WORK INSTRUCTIONS:
Repeat each line of the material below exactly as it appears, minus any pictures.
START DATA
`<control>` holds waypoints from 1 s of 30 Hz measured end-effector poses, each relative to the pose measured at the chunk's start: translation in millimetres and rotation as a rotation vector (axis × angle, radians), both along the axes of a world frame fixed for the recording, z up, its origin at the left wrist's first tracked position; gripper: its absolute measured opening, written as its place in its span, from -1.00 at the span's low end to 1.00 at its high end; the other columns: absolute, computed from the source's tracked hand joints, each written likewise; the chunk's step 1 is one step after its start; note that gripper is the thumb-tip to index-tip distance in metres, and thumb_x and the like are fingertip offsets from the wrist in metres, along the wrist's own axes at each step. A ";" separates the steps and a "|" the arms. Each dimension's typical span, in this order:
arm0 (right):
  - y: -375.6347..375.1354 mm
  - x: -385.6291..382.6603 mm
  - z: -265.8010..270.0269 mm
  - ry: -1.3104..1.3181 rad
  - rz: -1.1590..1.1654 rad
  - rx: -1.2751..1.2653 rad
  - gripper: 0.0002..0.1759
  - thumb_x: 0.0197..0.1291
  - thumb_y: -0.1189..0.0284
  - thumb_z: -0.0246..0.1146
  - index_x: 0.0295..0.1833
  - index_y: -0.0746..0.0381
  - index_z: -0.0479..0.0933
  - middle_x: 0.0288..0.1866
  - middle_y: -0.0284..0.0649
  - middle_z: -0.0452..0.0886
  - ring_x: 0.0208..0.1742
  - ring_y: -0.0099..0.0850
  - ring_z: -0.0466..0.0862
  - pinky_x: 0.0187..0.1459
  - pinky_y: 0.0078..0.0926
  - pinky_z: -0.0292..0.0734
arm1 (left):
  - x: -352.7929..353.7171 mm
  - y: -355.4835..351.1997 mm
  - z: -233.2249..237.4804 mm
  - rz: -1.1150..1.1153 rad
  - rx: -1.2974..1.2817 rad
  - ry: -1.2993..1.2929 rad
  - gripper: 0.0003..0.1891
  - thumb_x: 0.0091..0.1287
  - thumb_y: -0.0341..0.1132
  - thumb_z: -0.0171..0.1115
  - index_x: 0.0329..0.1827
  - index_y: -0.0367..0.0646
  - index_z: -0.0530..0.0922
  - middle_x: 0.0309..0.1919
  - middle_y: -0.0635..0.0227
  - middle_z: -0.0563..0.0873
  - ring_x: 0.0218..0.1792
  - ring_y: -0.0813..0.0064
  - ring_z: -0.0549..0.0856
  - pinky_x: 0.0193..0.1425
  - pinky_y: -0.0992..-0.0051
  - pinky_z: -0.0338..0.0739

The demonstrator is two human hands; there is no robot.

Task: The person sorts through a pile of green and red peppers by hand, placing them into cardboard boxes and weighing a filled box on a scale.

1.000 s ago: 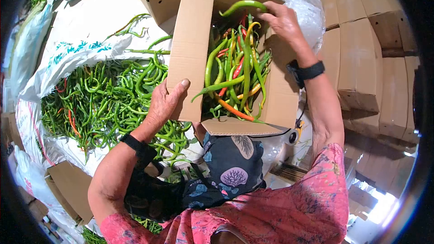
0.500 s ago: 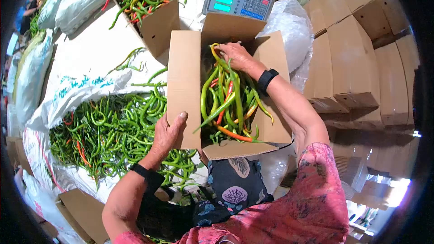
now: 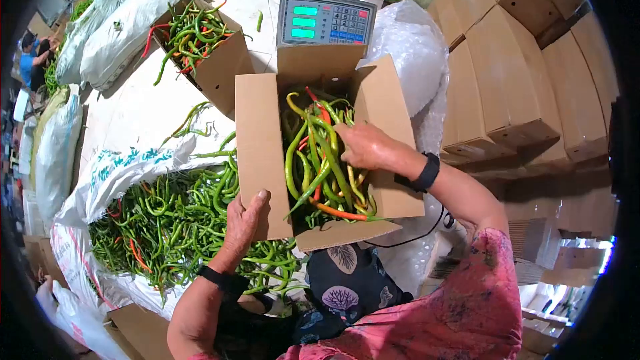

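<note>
- The open carton (image 3: pixel 393 101) is sitting in front of the person, just above the dark patterned cloth (image 3: pixel 343 281), with its flaps spreading outward.
- Long peppers (image 3: pixel 323 160), mostly green with some red and orange, are lying inside it, the top ones crossing each other.
- The left hand (image 3: pixel 244 221) is gripping the left flap (image 3: pixel 257 133) near its lower corner, thumb resting on the face and the other fingers going out of sight.
- The right hand (image 3: pixel 365 147) is reaching over the right side, fingers curling in at the peppers; I can't tell whether they're pinching one.
- A heap of green peppers (image 3: pixel 177 227), with a few red ones, is spreading over a white sack (image 3: pixel 107 183) to the left.
- A digital scale (image 3: pixel 325 20) is glowing green just beyond the carton, bubbly clear plastic (image 3: pixel 408 50) bunching beside it.
- A second carton (image 3: pixel 230 60) is standing farther left, peppers heaping at its top.
- Closed cartons (image 3: pixel 510 77) are stacking up at the right.
- Another person (image 3: pixel 32 65) is staying low at the far left.
</note>
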State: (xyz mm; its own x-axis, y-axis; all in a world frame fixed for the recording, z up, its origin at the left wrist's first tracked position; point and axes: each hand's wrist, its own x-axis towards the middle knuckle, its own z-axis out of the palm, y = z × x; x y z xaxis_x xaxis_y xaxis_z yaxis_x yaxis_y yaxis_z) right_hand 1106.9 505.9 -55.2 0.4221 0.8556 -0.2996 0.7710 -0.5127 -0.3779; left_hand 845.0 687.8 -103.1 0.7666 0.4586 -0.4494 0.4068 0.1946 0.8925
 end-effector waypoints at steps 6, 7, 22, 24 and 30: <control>-30.8 -31.4 62.6 -0.141 -0.009 0.257 -0.64 0.15 0.40 0.29 0.02 0.35 0.50 -0.31 0.10 0.62 -0.26 0.11 0.61 -0.20 -0.04 0.51 | 0.7 24.9 30.6 0.016 0.307 -0.013 -0.49 0.46 0.04 0.08 0.23 -0.18 0.45 -0.07 0.32 0.63 -0.09 0.58 0.60 0.02 0.50 0.46; -40.5 -37.2 67.1 -0.143 -0.019 0.461 -0.64 0.18 0.41 0.29 0.06 0.33 0.51 -0.29 0.06 0.62 -0.27 0.09 0.61 -0.22 -0.05 0.51 | 1.8 32.7 37.9 0.130 0.209 -0.040 -0.48 0.47 0.05 0.06 0.23 -0.22 0.45 -0.12 0.31 0.63 -0.10 0.56 0.60 0.01 0.50 0.47; -92.7 -106.2 107.1 0.211 -0.004 0.390 -0.51 0.14 0.48 0.35 0.22 0.24 0.50 -0.31 -0.12 0.56 -0.32 -0.16 0.62 -0.30 -0.24 0.53 | -3.7 36.4 28.4 0.157 -0.001 -0.025 -0.48 0.52 0.05 -0.01 0.22 -0.26 0.45 -0.25 0.31 0.68 -0.27 0.58 0.65 -0.10 0.53 0.55; -93.3 -107.8 104.6 0.231 -0.007 0.370 -0.50 0.14 0.48 0.36 0.23 0.24 0.50 -0.29 -0.12 0.57 -0.30 -0.16 0.63 -0.29 -0.24 0.55 | -1.6 34.2 31.9 0.142 -0.001 -0.025 -0.49 0.52 0.04 -0.01 0.22 -0.27 0.45 -0.26 0.32 0.68 -0.27 0.59 0.65 -0.10 0.55 0.55; -91.8 -115.0 97.8 0.232 0.028 0.432 -0.50 0.11 0.47 0.39 0.20 0.27 0.51 -0.24 -0.10 0.62 -0.25 -0.15 0.67 -0.22 -0.28 0.60 | 1.1 31.9 38.1 0.100 -0.003 -0.002 -0.49 0.52 0.03 -0.02 0.19 -0.29 0.45 -0.27 0.31 0.69 -0.26 0.58 0.66 -0.10 0.55 0.55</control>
State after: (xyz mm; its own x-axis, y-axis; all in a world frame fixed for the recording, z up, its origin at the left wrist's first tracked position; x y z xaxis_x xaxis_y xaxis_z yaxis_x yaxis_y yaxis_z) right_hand 991.9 414.1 42.6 0.3613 0.9325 0.0016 0.6527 -0.2516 -0.7146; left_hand 846.0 719.7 -65.0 0.7181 0.5315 -0.4492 0.3835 0.2363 0.8928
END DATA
RESPONSE:
`<control>` holds waypoints from 1 s of 30 Hz measured end-effector poses, each relative to the pose measured at the chunk's start: translation in millimetres and rotation as a rotation vector (axis × angle, radians), both along the axes of a world frame fixed for the recording, z up, its origin at the left wrist's first tracked position; gripper: its absolute measured opening, written as its place in its span, from -1.00 at the span's low end to 1.00 at its high end; the other columns: absolute, computed from the source's tracked hand joints, each written likewise; the chunk's step 1 is one step after its start; note that gripper is the thumb-tip to index-tip distance in metres, and thumb_x and the like are fingertip offsets from the wrist in metres, along the wrist's own axes at each step. A ";" separates the steps and a "|" the arms. Each dimension's typical span, in this order:
arm0 (right):
  - y: -375.6347..375.1354 mm
  - x: -385.6291..382.6603 mm
  - z: -265.8010..270.0269 mm
  - ry: -1.3104..1.3181 rad
  - rz: -1.1590..1.1654 rad
  - rx: -1.2751..1.2653 rad
  - gripper: 0.0002..0.1759
  - thumb_x: 0.0197..0.1291
  - thumb_y: -0.1189..0.0284
  - thumb_z: -0.0246..0.1146
  - index_x: 0.0295..0.1833
  - index_y: -0.0746..0.0381
  - index_z: -0.0479..0.0933
  - middle_x: 0.0288..0.1866
  - middle_y: -0.0284..0.0649
  - middle_z: -0.0452..0.0886
  - ring_x: 0.0208..0.1742
  - ring_y: -0.0099..0.0850
  - ring_z: -0.0466..0.0862
  - pinky_x: 0.0187..0.1459
  - pinky_y: 0.0078..0.0926
  - pinky_z: -0.0292..0.0734
arm1 (left):
  - x: -352.7929..353.7171 mm
  - y: -355.4835..351.1997 mm
  - z: -233.2249..237.4804 mm
  - rz: -1.1150..1.1153 rad
  - rx: -1.2974..1.2817 rad
  - ry: -1.2993..1.2929 rad
  - gripper: 0.0003..0.1891
  - thumb_x: 0.0091..0.1287
  - thumb_y: -0.0341..0.1132
  - thumb_z: -0.0171..0.1115
  - index_x: 0.0329..0.1827
  - index_y: -0.0367..0.0646
  - index_z: -0.0530..0.0922
  - middle_x: 0.0309..0.1919
  - middle_y: -0.0635..0.0227
  - middle_z: -0.0563..0.0873
  - ring_x: 0.0218..0.1792
  - ring_y: -0.0813..0.0064
  - ring_z: -0.0549..0.0856
  - pinky_x: 0.0193..0.1425
  - pinky_y: -0.0992..-0.0051
  - pinky_z: -0.0338..0.0739

The demonstrator is two human hands; there is no robot.

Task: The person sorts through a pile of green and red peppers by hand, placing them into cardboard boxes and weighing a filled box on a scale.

1.000 s ago: 
0.500 s ago: 
now: 

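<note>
- The open carton (image 3: pixel 393 101) is sitting in front of the person, just above the dark patterned cloth (image 3: pixel 343 281), with its flaps spreading outward.
- Long peppers (image 3: pixel 323 160), mostly green with some red and orange, are lying inside it, the top ones crossing each other.
- The left hand (image 3: pixel 244 221) is gripping the left flap (image 3: pixel 257 133) near its lower corner, thumb resting on the face and the other fingers going out of sight.
- The right hand (image 3: pixel 365 147) is reaching over the right side, fingers curling in at the peppers; I can't tell whether they're pinching one.
- A heap of green peppers (image 3: pixel 177 227), with a few red ones, is spreading over a white sack (image 3: pixel 107 183) to the left.
- A digital scale (image 3: pixel 325 20) is glowing green just beyond the carton, bubbly clear plastic (image 3: pixel 408 50) bunching beside it.
- A second carton (image 3: pixel 230 60) is standing farther left, peppers heaping at its top.
- Closed cartons (image 3: pixel 510 77) are stacking up at the right.
- Another person (image 3: pixel 32 65) is staying low at the far left.
</note>
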State: (xyz mm; its own x-axis, y-axis; all in a world frame fixed for the recording, z up, its origin at the left wrist's first tracked position; point and axes: each hand's wrist, its own x-axis towards the middle knuckle, its own z-axis out of the palm, y = z × x; x y z xaxis_x xaxis_y xaxis_z yaxis_x yaxis_y yaxis_z) right_hand 1106.9 505.9 -55.2 0.4221 0.8556 -0.2996 0.7710 -0.5127 -0.3779; left_hand 845.0 687.8 -103.1 0.7666 0.4586 -0.4494 0.4068 0.1946 0.8925
 end-effector waypoints at steps 6, 7, 22, 24 and 30: <control>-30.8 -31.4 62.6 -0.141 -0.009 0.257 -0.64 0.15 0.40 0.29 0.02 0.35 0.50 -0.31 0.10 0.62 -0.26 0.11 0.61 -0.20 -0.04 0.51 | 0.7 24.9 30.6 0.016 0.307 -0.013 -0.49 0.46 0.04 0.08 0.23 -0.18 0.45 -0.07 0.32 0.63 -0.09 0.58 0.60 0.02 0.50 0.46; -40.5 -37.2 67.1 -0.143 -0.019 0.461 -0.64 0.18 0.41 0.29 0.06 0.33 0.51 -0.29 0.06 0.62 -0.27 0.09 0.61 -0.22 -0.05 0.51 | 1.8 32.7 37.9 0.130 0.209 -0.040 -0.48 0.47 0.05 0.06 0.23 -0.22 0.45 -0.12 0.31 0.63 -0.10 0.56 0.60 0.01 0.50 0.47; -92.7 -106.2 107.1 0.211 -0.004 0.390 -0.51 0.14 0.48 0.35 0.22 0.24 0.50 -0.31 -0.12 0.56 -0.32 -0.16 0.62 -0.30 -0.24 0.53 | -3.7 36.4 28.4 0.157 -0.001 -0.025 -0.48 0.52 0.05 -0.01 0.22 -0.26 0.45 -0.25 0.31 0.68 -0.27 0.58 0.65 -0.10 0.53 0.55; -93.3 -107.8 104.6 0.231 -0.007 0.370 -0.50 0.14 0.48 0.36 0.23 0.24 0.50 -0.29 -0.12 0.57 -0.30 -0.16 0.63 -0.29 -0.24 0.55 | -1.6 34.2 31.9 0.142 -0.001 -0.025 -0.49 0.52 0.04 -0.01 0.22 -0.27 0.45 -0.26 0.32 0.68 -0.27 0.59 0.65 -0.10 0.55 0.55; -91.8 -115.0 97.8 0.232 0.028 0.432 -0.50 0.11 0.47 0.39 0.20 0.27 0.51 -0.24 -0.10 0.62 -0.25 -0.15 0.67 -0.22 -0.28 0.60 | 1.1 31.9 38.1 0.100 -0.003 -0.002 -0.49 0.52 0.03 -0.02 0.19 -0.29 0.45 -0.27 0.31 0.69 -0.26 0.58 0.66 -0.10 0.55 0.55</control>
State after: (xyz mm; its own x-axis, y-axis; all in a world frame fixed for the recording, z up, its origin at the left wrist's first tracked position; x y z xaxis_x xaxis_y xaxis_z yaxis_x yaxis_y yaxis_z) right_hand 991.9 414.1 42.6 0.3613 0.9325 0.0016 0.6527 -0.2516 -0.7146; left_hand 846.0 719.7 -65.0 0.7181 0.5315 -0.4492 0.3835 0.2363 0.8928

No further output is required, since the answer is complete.